■ **Prompt**
Search the material for the string "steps", then report how many lines hold it, with no other text.

»»

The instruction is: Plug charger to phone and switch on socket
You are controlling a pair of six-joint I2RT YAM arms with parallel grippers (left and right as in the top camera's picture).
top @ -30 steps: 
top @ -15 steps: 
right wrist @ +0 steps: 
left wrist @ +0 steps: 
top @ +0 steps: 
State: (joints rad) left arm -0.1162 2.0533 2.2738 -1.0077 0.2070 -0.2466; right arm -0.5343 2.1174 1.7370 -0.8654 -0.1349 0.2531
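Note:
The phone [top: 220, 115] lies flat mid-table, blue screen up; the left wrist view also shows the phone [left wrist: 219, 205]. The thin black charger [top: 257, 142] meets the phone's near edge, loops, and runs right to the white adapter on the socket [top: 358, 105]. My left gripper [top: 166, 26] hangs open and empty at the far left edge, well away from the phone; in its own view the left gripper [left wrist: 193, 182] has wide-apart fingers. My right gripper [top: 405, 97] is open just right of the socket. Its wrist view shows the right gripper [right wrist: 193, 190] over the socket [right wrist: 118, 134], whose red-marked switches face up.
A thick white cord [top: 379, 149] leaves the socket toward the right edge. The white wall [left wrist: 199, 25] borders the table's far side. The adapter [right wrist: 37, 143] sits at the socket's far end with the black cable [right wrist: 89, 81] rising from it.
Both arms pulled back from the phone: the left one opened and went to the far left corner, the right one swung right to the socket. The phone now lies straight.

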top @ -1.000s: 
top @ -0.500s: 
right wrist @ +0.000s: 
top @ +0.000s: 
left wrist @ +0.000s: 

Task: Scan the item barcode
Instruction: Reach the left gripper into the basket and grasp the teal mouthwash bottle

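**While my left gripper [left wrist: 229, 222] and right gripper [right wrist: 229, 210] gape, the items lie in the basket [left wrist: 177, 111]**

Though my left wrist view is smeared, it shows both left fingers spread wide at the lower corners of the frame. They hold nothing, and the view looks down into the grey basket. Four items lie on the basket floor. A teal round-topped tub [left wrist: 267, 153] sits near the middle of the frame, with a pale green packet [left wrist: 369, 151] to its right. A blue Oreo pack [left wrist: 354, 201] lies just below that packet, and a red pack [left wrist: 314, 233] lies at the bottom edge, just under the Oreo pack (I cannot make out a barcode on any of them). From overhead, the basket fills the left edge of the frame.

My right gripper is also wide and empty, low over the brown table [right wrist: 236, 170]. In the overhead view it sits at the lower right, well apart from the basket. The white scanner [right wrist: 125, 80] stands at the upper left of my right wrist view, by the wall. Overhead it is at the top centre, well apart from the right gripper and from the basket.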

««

■ **Solution**
5